Provided material section start
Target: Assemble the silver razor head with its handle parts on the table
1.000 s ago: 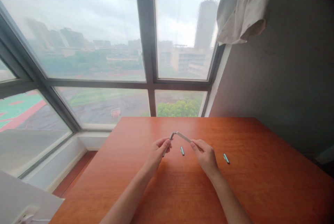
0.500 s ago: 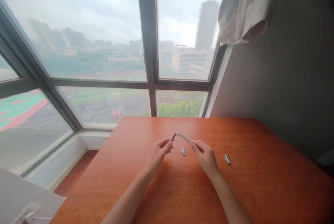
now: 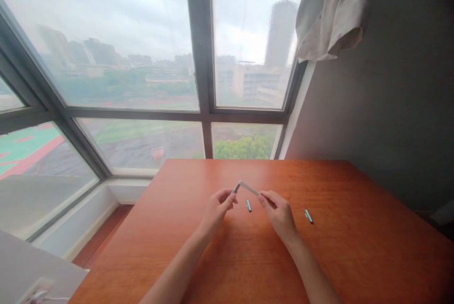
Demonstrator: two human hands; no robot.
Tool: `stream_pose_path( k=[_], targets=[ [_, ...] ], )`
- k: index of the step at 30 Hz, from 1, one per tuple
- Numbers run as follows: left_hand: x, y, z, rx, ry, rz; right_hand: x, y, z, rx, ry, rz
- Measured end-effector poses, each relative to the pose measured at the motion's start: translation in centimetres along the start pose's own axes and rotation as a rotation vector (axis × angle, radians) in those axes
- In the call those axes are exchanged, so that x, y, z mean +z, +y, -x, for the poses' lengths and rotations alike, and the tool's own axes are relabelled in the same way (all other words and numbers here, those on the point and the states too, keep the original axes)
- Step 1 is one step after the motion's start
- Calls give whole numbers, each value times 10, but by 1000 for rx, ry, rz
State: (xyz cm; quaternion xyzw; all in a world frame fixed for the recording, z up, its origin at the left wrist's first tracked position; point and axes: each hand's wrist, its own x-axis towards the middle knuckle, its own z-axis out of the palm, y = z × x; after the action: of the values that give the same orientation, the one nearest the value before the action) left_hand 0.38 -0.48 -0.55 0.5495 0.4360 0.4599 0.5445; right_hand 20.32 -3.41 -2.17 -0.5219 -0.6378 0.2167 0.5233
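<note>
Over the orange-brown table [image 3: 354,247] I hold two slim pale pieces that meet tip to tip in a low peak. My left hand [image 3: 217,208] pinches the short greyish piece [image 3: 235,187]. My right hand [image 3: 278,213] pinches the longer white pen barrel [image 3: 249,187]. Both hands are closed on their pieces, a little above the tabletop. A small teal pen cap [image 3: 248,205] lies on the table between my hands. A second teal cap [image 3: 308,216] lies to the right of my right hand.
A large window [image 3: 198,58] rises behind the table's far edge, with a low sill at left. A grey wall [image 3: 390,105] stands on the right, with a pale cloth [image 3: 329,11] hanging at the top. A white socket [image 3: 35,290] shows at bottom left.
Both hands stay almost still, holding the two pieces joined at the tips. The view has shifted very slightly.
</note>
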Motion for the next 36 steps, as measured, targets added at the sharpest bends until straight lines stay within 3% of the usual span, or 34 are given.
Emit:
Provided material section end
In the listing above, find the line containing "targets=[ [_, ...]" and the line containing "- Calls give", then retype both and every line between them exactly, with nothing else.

Tool: `stream_pose_path( k=[_], targets=[ [_, ...] ], )`
- k: index of the step at 30 Hz, from 1, one per tuple
- Numbers run as follows: left_hand: x, y, z, rx, ry, rz; right_hand: x, y, z, rx, ry, rz
- Measured end-effector poses, each relative to the pose measured at the motion's start: translation in centimetres along the start pose's own axes and rotation as a rotation vector (axis × angle, radians) in those axes
- In the call those axes are exchanged, so that x, y, z mean +z, +y, -x, for the poses' lengths and rotations alike, and the tool's own axes are relabelled in the same way (all other words and numbers here, those on the point and the states too, keep the original axes)
- Step 1 is one step after the motion's start
- Calls give whole numbers, each value times 10, but by 1000 for rx, ry, rz

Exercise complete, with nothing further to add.